= Jovito Plameras Jr. =

Filipino politician (1934–2018)

Jovito Chavaro Plameras Jr. (28 September 1934 – 31 July 2018) was a Filipino politician.

Plameras was first elected governor of Antique in 1984 and stepped down in 1998 to contest a seat on the House of Representatives. He served in the twelfth congress as a member of the Laban ng Makabayang Masang Pilipino, representing the legislative district of Antique. In 1997, Plameras, as Antique governor, had acquired ₱5.6 million worth of school supplies on behalf of the Department of Education, Culture and Sports for use in the province of Antique. CKL Enterprises was permitted to fulfill the order without bidding. Additionally, payment was exchanged prior to the complete delivery of the items, many of which were defective.

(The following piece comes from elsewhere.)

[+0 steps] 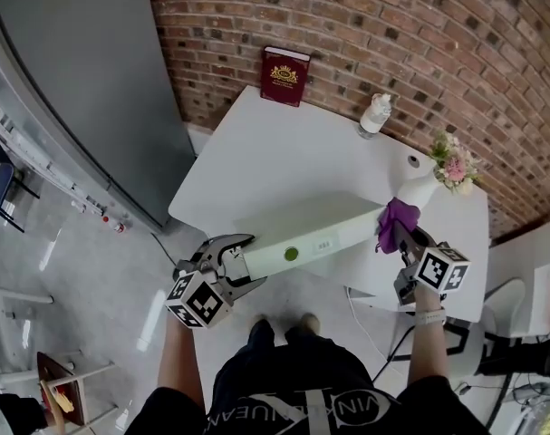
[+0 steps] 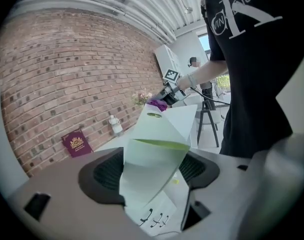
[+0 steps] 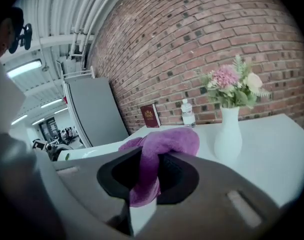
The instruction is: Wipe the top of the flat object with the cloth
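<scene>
At a white table set against a brick wall, we see a person in a black shirt working with a gripper in each hand. The left gripper has its jaws spread wide and closed on the near end of a long flat box, one dark pad on either side. That end juts out past the table's near edge. The rest of the box runs along the table's front towards the right; we cannot tell whether it rests on the tabletop.

The right gripper pinches a purple cloth between nearly closed jaws. The cloth bunches above the pads and sits at the box's far end, on its upper edge.

The box is pale, with a round green mark and a small label on its side. The label's print is too small for us to read. Dark symbols on its near end, in the left gripper view, are also unreadable.

At the back of the table a maroon book with a gold crest leans against the wall, its lettering too small to make out. A clear bottle stands to the right of it, and a white vase of pink flowers beyond that. The shirt carries white lettering; we can read only a large "K" and fragments.
</scene>
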Motion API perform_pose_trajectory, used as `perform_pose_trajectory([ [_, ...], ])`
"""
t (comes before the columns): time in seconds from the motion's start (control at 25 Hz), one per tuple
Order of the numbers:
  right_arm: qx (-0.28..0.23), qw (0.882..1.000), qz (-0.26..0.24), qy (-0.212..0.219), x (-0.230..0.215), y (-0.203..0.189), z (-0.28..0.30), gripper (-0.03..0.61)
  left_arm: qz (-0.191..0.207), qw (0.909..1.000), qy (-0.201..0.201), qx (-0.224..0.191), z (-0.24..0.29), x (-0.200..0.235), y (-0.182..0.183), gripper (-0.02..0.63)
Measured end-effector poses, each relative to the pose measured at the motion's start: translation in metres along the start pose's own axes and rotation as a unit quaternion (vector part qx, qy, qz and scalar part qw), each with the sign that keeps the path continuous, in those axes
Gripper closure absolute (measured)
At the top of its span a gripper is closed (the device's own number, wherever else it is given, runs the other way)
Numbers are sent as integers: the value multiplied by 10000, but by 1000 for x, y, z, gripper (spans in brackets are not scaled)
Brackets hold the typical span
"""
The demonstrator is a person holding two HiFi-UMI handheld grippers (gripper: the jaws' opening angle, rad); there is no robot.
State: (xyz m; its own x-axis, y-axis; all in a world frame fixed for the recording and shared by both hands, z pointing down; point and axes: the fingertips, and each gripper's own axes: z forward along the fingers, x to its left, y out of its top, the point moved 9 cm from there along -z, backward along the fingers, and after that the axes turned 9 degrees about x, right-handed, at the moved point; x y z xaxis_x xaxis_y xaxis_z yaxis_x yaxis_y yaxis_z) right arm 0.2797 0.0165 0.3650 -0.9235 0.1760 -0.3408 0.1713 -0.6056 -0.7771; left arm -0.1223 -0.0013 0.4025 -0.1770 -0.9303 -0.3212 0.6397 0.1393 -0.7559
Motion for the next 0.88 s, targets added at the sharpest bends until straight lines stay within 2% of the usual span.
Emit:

The Sandiganbayan ruled on 2 December 2008 that Plameras was to serve a sentence between six years and one month or ten years imprisonment. The final decision was upheld on 11 March 2014. However, Plameras suffered a stroke and paralysis, and was subsequently placed under house arrest in April 2015. In 2016, Plameras sought a presidential pardon from Benigno Aquino III, which was not granted. Aquino's successor Rodrigo Duterte approved the request in December, given that Plameras repay the Antique provincial government ₱2.65 million.

Plameras died at the age of 83 on 31 July 2018, at the Antique Medical Center in San Jose de Buenavista.